While a candidate gene approach has strong potential in the cavefish system, our expression analyses highlight the discoveries enabled by a pathway approach. In one example, our analysis predicted the reduced-eye phenotype in cavefish relative to surface fish by utilizing the direction of expression within eye development pathways. Notably, this result was one of the most significant phenotypes predicted as a downstream phenotypic effect from our developmental gene expression time course of whole embryos (Supplementary Data 13–16). Nonetheless, many databases, including the ones used in this study (Ingenuity Pathway Analysis (IPA)), contain only orthologues from human, mouse and rat, and approximately 89% of the genes (2013/2408) in our QTL data set contained matches in the IPA database. This underscores the need for future iterations of these databases to include nonmammalian model species (for example, zebrafish, Drosophila) to increase homology matches and, therefore, enable pathway analysis for a large swath of organisms.

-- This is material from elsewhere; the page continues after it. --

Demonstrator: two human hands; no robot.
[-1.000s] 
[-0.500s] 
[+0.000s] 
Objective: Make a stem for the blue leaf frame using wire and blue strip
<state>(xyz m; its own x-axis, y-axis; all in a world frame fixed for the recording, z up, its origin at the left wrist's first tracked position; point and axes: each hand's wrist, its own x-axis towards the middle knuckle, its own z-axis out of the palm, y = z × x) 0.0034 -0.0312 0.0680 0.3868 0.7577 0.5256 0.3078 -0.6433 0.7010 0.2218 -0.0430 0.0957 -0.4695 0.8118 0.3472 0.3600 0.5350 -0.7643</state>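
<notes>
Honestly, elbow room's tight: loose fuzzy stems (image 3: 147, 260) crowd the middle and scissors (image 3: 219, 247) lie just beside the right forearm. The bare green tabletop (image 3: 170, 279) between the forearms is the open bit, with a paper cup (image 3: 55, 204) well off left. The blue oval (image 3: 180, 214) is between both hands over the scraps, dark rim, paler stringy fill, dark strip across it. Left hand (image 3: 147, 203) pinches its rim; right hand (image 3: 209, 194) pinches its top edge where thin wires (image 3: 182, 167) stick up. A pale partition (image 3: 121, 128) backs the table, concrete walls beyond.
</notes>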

We anticipate that this genomic resource will be coupled with one of the largest strengths of the system, the repeated evolution of similar cave-associated traits in independently derived cave populations2. Crosses between fish from different caves complement and restore certain cave-derived phenotypes (for example, rudimentary eyes)23; thus, at least some of the genetic changes accounting for cave-associated traits are unique to each cave lineage9. In addition, surface populations provide a pool of standing genetic variation for the caves58, and the cavefish system offers an interesting system for studying adaptation in the face of gene flow2. To investigate these questions, ongoing work that is beyond the scope of this paper includes a population genomic effort from several cave and surface localities. To enhance these efforts, the cavefish genome will need to be anchored to a physical, chromosome-scale map. Work to produce a higher-quality draft using long-read technology and a genotyping-by-sequencing linkage map is currently underway. We expect that this upcoming, revised draft will further aid investigations of the impact of selection, drift, migration and genetic architecture in creating theses replicated phenotypes.

In conclusion, the Astyanax genome presented here will allow for dissection of the genetic bases of constructive and degenerative traits that make the cavefish distinctive, will facilitate future studies investigating the paths of repeated evolution and may advance understanding of human maladies (for example, sleep disorders, congenital eye defects) for which the cavefish can serve as a powerful natural model system.

Methods

Source material

Source DNA was obtained from the Jeffery Lab. DNA was collected from heart, liver, spleen and gill of a single 7–year-old adult female cavefish (Pachón) using the Genomic-Tip Tissue Midi kits (Qiagen, Valencia, CA). RNA from eight tissues was extracted with RNA Lipid Midi kits and RNeasy kits (Qiagen). Animal use complied with ethical standards and was approved by The University of Maryland Institutional Animal Care and Use Committee protocol number R-12–53 to W.R. Jeffery.

Genome sequencing and assembly

Using a genome size estimate of 1.19 Gb, total raw sequence coverage of Illumina reads was ~95 × (short insert paired-end reads, 3, 8 and 40 kb mate-paired libraries, Supplementary Data 1). The combined sequence reads were assembled using ALLPATHS software59 and the assembled coverage was 70 × . This draft assembly was referred to as Astyanax mexicanus 1.0.2. This assembly has been gap filled with a version of Image60, modified for large genomes and cleaned of contaminating contigs by performing a MegaBLAST61 of the contigs against adapter, bacterial and vertebrate databases.

Identifying locations of QTL in genome assembly

Many markers overlapped between previously published QTL analyses, rendering it possible to compare coarse QTL locations across replicated maps4,7,8,15,16, even though LG names were not consistent between studies. Markers flanking the QTL were localized to scaffolds via best BLAST hit. Briefly, a combination of 689 RAD-tag sequences, microsatellite markers and cDNAs with linkage map positions15 were aligned to the scaffolds using BLASTn. Astyanax mexicanus has a haploid chromosome number of 25 (ref. 62), and there were a total on 24 LGs represented by these markers (Supplementary Fig. 1).

All markers were required to have an e-value of 1E-20 except for a subset of microsatellite and cDNA markers where only the forward primer, reverse primer and sometimes the repeat motif sequence were available. For these microsatellites, word size was reduced to ‘7’, and hits were required to have an e-value of less than 1E-1 and identity of greater than 99%. Two cDNAs taken from Danio rerio were also allowed weaker identity (85% or greater) and an e-value cutoff of 1E-1.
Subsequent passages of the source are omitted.